That was a DIY solution for fun, now I have a welder (forty pound for the cheapest welder in Liddles)
I have the opportunity make a proper "shop made overhead guard"
i.e something which you could hit with a hammer or a long length of timber and it would still be good.

I could say the same about your bog standard riving knife being more delicate than what I want to make, but I won't go there.

The reason I haven't knocked together an aluminium crown guard for the knife, you hint?
Well these cuts are one of the main reasons I own a tablesaw.
I don't really use it otherwise.
I have an capable 24" bandsaw, not something under 20" which can rip without faff.
I can be more frugal with the material, it's quieter, safer, cleaner for my clothes, needs less rigging up and maybe more.
Going to work on more bells and whistles to make my TS as usable as the bandsaw, but
want to get a better design to take notes from.

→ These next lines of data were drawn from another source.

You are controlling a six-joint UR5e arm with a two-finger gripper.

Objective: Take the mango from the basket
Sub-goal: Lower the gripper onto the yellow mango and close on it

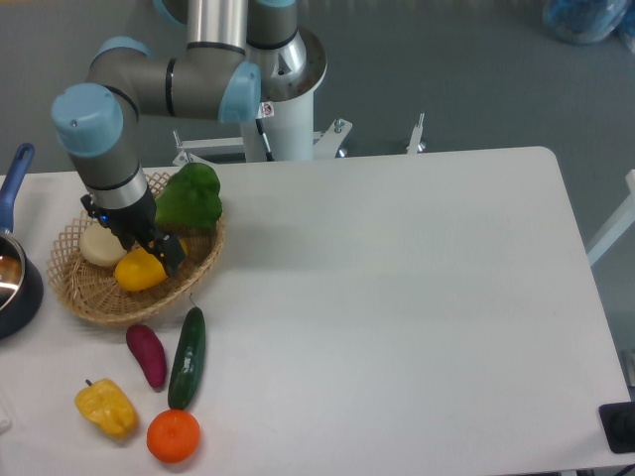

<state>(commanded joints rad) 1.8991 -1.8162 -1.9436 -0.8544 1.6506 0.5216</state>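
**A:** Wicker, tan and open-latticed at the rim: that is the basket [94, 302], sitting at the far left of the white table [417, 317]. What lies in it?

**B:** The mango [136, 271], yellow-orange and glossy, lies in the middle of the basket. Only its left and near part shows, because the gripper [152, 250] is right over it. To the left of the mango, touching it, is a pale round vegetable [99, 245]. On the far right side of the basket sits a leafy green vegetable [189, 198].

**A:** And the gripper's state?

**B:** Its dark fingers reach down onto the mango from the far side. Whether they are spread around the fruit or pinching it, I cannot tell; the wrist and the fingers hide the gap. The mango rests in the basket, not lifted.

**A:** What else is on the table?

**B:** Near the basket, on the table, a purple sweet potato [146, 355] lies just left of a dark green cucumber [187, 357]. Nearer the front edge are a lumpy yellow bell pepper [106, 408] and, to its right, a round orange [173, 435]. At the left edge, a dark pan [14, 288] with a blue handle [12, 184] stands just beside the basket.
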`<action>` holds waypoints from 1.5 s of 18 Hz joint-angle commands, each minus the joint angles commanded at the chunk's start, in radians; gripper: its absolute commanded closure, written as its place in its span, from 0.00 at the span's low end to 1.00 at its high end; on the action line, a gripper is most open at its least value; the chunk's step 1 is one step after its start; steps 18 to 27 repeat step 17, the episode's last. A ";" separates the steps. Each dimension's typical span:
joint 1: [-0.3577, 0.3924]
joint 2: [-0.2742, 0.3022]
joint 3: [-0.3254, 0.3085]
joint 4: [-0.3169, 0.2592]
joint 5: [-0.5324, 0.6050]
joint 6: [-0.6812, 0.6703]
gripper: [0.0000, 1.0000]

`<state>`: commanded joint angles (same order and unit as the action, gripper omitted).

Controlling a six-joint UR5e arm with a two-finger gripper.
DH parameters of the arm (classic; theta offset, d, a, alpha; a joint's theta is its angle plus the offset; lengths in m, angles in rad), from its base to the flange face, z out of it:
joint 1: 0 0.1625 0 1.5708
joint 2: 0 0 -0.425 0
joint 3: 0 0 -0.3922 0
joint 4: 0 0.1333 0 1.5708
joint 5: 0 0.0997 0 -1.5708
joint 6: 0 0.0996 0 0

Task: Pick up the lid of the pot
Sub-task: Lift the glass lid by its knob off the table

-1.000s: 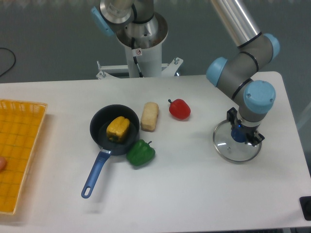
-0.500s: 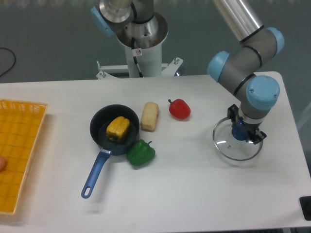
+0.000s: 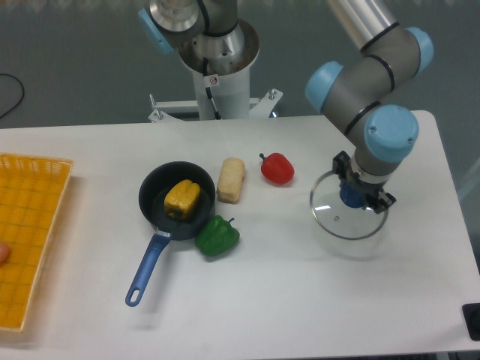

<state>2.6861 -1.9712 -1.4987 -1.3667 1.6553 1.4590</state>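
The pot lid [image 3: 333,218], a clear disc with a thin metal rim and a blue knob, is on the right side of the camera view. My gripper [image 3: 363,184] is over the lid's upper right part, shut on the blue knob. The arm comes down from the upper right. The lid looks raised off the white table and slightly tilted, though its height is hard to judge. The gripper covers part of its far rim.
A black pan [image 3: 153,202] with a blue handle holds a yellow pepper [image 3: 181,199]. Near it lie a green pepper [image 3: 217,237], a tan oblong item [image 3: 231,180] and a red pepper [image 3: 277,169]. An orange crate [image 3: 56,169] stands at the left edge.
My gripper and the lid have moved together to the left and slightly up in the view. The lid's outline has tilted. The pan and the vegetables have stayed where they were.
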 joint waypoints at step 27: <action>-0.037 0.022 -0.008 -0.026 -0.031 -0.095 0.50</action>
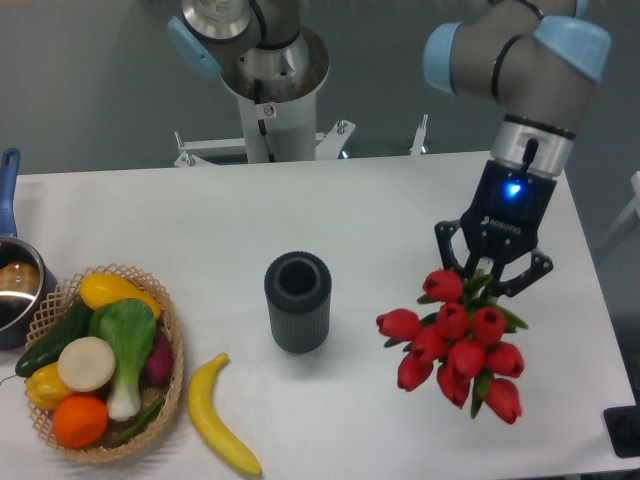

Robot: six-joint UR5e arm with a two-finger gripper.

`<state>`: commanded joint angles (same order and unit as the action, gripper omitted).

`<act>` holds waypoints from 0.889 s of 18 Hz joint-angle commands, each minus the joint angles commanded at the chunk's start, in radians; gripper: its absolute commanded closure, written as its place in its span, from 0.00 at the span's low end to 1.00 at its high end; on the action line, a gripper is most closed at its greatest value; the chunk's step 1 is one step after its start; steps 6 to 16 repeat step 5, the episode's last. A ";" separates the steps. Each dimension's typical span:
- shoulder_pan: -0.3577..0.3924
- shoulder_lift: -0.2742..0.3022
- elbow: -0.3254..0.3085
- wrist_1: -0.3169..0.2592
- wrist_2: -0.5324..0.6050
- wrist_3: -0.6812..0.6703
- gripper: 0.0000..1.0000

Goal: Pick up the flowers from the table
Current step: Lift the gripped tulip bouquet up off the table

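You see a smooth, matt white table. The flowers have glossy red heads that look like plastic. The gripper is matt black; the arm above it shows smooth grey metal with glossy light-blue plastic caps. The cylinder at centre is dark, matt and ribbed. At near left, the basket is rough woven wicker, and the banana looks smooth and slightly glossy.
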<state>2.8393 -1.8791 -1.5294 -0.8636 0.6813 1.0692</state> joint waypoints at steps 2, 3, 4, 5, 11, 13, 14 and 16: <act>0.002 0.000 -0.002 0.000 -0.017 0.000 0.75; 0.000 0.002 -0.003 0.000 -0.017 0.000 0.75; 0.000 0.002 -0.005 0.002 -0.017 0.000 0.75; 0.000 0.003 -0.009 0.002 -0.017 0.000 0.75; 0.000 0.003 -0.009 0.002 -0.017 0.000 0.75; 0.000 0.003 -0.009 0.002 -0.017 0.000 0.75; 0.000 0.003 -0.009 0.002 -0.017 0.000 0.75; 0.000 0.003 -0.009 0.002 -0.017 0.000 0.75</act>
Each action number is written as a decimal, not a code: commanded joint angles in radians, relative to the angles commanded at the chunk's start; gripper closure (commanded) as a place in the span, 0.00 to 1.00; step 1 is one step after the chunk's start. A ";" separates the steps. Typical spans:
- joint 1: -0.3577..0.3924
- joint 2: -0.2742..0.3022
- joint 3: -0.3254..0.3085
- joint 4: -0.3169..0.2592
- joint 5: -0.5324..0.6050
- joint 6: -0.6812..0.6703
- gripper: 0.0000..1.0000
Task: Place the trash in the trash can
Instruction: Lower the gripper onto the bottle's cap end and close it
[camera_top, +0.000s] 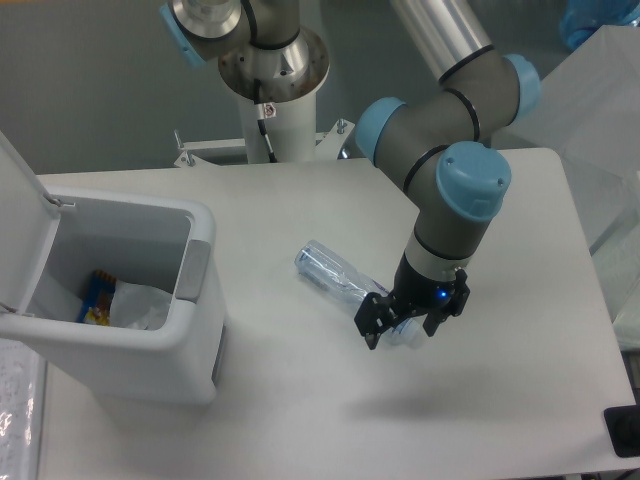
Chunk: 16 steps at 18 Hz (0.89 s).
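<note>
The crushed clear bottle (335, 275) with a bluish tint lies on the white table (300, 400), slanting from the middle toward the lower right. My gripper (404, 322) is over its lower-right end, jaws open, one dark finger (369, 325) on each side of the bottle. I cannot tell if the fingers touch it. The white trash can (130, 365) stands at the left with its flip lid (20, 230) up and its grey latch panel (193, 270) on the right rim. Inside it lies a crumpled pale wrapper (140, 308) beside a blue and orange printed piece (96, 298).
The arm's base column (272, 100) stands at the back edge of the table. Clear plastic sheeting (610, 130) hangs to the right of the table. A dark object (624, 432) sits at the lower right corner.
</note>
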 joint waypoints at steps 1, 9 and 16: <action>0.000 -0.002 -0.009 0.000 0.019 -0.002 0.00; 0.000 -0.089 -0.015 0.015 0.144 -0.159 0.00; 0.000 -0.127 -0.015 0.014 0.157 -0.179 0.00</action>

I don't claim to have any knowledge or opinion on what counts as ergonomic and well thought out regarding the use of these guards, which is why a good cynical view is appreciated, that is...
by someone who has a suggestion on the best bits or their favourite things from various designs,
and things they don't like...

Pretending one doesn't need nor want a floating guard, for an ever so possibly...
confrontational picture posted, be it either a rip or a trench cut could be just one facet of a possibly interesting discussion from the pro's.

I'm not going to rig up the saw and show you, as I wouldn't be bothered with that malarkey.
I don't take a tablesaw lightly, it deserves respect, as has been pointed out.

Like it or lump it, being a hobbyist, its a valid source of supply for me, and I have need to do this specific task.
I don't mind if its hassle or whatever, I am prepared to do it.

I'm even patient enough to wait for the final word regarding overhead tablesaw guard technology,
whenever you get round to getting your TM registered.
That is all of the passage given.